*** Source data Section Begins ***

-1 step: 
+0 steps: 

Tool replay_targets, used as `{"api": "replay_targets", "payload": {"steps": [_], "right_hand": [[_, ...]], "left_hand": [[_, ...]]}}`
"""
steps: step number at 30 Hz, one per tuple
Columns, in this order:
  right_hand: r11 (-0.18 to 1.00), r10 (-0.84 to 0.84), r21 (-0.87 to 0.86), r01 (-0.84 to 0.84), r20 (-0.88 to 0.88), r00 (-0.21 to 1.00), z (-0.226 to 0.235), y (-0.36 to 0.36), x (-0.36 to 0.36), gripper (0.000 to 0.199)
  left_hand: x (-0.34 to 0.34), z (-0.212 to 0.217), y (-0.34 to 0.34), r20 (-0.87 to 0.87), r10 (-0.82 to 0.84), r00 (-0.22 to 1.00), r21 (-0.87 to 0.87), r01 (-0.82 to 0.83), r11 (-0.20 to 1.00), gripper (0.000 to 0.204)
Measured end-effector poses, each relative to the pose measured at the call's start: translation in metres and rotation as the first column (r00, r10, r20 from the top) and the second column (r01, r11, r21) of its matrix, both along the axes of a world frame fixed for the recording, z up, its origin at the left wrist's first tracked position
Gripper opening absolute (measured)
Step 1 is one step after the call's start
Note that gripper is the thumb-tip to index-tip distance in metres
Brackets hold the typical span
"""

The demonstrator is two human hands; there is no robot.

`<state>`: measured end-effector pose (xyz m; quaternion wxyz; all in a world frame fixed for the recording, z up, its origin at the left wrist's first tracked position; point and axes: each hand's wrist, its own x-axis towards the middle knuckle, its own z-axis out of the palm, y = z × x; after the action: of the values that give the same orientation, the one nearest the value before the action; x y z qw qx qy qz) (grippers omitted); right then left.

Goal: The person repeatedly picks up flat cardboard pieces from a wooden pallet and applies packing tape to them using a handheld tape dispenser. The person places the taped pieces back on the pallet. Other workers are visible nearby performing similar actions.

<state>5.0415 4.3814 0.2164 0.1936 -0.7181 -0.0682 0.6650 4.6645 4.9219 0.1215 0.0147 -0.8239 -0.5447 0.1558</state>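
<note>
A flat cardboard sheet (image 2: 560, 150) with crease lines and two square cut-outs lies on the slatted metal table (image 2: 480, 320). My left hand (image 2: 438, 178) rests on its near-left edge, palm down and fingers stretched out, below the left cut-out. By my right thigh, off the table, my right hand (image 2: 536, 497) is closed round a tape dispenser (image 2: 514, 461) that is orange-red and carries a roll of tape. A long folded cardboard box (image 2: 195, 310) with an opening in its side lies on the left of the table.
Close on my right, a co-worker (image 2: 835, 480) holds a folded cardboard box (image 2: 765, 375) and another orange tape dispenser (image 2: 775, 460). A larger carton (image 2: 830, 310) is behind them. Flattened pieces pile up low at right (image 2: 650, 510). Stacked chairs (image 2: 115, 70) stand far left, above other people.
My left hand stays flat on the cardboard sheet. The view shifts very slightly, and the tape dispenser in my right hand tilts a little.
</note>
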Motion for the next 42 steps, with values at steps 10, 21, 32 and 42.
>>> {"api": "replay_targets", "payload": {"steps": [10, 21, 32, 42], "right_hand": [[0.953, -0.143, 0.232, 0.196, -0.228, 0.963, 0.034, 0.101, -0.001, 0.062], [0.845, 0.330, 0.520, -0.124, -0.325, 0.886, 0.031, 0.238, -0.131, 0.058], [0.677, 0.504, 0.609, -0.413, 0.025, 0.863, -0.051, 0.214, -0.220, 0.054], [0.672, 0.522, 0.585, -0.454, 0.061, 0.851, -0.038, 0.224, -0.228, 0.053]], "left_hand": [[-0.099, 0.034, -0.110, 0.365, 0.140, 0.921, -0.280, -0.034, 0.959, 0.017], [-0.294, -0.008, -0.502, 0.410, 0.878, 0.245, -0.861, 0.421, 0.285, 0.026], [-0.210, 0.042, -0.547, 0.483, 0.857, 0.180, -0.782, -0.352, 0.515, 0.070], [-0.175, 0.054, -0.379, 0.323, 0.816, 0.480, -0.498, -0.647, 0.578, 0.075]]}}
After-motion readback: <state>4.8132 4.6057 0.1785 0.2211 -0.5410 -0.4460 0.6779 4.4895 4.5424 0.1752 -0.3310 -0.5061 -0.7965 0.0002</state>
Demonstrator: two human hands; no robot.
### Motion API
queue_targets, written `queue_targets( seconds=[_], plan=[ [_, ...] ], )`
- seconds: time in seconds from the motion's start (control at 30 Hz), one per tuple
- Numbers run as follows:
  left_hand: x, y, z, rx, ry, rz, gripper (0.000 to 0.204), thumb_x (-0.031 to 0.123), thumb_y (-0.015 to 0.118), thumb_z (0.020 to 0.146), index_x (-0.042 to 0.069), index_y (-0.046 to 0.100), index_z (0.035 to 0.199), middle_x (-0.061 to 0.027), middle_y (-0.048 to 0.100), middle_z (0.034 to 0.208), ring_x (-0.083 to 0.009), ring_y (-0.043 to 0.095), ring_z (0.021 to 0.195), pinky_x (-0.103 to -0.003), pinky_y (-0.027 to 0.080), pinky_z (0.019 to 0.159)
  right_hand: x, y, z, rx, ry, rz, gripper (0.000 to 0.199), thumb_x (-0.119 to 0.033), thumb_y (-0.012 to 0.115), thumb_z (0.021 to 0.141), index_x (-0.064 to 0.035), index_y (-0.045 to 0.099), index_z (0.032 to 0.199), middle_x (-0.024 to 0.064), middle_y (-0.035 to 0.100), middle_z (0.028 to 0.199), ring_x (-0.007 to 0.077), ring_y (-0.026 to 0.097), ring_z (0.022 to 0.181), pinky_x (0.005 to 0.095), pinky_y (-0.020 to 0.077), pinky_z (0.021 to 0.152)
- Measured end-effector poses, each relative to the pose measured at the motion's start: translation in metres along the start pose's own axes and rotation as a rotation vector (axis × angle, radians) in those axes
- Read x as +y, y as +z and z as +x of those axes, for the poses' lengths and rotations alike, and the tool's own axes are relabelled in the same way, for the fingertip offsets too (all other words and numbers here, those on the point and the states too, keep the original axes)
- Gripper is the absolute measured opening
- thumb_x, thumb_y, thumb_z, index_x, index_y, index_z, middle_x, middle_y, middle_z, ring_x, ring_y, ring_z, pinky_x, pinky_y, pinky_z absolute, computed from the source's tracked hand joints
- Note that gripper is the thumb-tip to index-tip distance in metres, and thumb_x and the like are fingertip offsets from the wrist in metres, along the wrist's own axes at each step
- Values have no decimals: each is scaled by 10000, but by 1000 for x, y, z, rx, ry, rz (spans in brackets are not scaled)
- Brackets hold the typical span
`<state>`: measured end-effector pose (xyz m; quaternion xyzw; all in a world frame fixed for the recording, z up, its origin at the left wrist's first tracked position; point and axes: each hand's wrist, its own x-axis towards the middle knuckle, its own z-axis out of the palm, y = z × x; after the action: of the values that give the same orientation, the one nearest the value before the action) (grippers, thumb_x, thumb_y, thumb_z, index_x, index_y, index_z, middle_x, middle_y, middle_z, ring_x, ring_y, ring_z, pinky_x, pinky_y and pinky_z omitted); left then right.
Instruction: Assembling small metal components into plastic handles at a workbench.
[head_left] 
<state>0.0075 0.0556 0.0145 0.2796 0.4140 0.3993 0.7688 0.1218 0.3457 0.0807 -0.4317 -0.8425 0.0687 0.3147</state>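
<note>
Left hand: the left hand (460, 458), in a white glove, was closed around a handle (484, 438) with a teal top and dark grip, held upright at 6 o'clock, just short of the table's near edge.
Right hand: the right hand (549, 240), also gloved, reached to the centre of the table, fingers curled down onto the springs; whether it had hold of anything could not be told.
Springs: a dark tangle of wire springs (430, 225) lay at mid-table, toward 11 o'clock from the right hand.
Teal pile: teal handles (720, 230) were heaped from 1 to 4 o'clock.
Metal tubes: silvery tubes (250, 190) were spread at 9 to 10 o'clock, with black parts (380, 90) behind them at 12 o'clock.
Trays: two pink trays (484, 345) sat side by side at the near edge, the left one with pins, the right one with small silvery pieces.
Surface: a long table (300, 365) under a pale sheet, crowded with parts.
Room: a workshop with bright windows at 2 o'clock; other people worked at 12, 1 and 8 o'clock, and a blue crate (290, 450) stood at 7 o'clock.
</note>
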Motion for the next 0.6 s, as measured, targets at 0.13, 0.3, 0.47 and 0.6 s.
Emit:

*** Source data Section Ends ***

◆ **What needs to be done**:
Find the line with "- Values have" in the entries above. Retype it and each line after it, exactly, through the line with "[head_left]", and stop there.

◆ **Exercise result**:
- Values have no decimals: each is scaled by 10000, but by 1000 for x, y, z, rx, ry, rz (spans in brackets are not scaled)
- Brackets hold the typical span
`<state>`: measured end-effector pose (xyz m; quaternion xyzw; all in a world frame fixed for the recording, z up, its origin at the left wrist's first tracked position; point and axes: each hand's wrist, its own x-axis towards the middle knuckle, its own z-axis out of the palm, y = z × x; after the action: of the values that give the same orientation, the one nearest the value before the action) (grippers, thumb_x, thumb_y, thumb_z, index_x, index_y, index_z, middle_x, middle_y, middle_z, ring_x, ring_y, ring_z, pinky_x, pinky_y and pinky_z omitted); left then right.
Instruction: Assembling small metal components into plastic handles at a workbench.
[head_left] 

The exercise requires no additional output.